La Cour est toutefois d’avis que ce n’est pas le cas, soulignant que le caractère strict du RCI n’empêche pas totalement Yale d’ériger des constructions sur son terrain. Il diminue, certes, la rentabilité des projets développés sous sa gouverne, mais cela est insuffisant pour conclure qu’il est à l’origine d’une expropriation déguisée et que, par conséquent, la Ville l’a adopté de mauvaise foi. Les difficultés économiques ou techniques rencontrées par un promoteur immobilier en raison de l’applicabilité d’un règlement ne sont pas suffisantes pour permettre l’annulation de ce règlement.

De plus, ce n’est pas parce que le RCI impose des normes plus strictes dans la zone où le terrain de Yale est situé que dans d’autres zones de la Ville qu’il est nécessairement discriminatoire et illégal. En effet, selon la Cour, la différence entre les règles prévues au RCI et les autres règles applicables sur le territoire de la Ville se justifie pleinement par la nécessité de protéger l’environnement. Cet enjeu en est un d’ordre public et peut permettre aux municipalités d’adopter des normes de zonage et d’urbanisme variables selon les différents secteurs de leur territoire.

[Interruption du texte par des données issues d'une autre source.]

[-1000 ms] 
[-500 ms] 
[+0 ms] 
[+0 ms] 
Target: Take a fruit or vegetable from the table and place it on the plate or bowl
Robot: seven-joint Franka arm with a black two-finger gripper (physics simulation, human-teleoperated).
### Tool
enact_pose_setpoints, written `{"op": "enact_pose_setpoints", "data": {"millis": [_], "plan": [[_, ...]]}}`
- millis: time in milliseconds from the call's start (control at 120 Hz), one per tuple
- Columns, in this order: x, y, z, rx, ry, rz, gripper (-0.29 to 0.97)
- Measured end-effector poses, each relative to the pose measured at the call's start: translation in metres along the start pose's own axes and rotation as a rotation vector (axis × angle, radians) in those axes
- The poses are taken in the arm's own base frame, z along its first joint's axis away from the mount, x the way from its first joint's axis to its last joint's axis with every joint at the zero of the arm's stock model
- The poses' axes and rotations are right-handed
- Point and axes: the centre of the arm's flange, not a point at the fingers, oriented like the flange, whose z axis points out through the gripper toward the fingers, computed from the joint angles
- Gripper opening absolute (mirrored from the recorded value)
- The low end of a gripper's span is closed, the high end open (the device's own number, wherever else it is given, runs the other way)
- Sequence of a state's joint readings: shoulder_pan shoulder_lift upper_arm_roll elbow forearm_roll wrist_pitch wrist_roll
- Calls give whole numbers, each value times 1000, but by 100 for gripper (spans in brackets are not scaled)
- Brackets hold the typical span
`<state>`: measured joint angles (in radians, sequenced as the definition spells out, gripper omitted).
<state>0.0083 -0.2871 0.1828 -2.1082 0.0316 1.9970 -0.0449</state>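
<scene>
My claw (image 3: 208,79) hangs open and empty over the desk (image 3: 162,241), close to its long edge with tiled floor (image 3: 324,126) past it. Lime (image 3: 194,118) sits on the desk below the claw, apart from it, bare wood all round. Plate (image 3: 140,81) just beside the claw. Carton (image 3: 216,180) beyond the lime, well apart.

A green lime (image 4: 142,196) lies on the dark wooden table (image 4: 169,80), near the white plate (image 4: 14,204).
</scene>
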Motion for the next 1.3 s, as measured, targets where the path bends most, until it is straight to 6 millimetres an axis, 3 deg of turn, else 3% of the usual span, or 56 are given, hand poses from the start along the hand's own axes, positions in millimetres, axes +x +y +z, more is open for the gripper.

En raison de toutes les questions qui y sont soulevées, cette décision de la Cour supérieure applique plusieurs principes fondamentaux en droit municipal, notamment en ce qui a trait à l’exercice du pouvoir réglementaire des municipalités et à la notion d’expropriation déguisée. Elle rappelle également qu’il est primordial pour les municipalités de réglementer dans les limites qui leur sont imposées par la loi et par l’exigence d’exercer tout droit de bonne foi. Un  tel comportement ne peut être que bénéfique pour les municipalités, et ce, à plusieurs niveaux. À l’inverse, un excès de compétence peut être sévèrement sanctionné!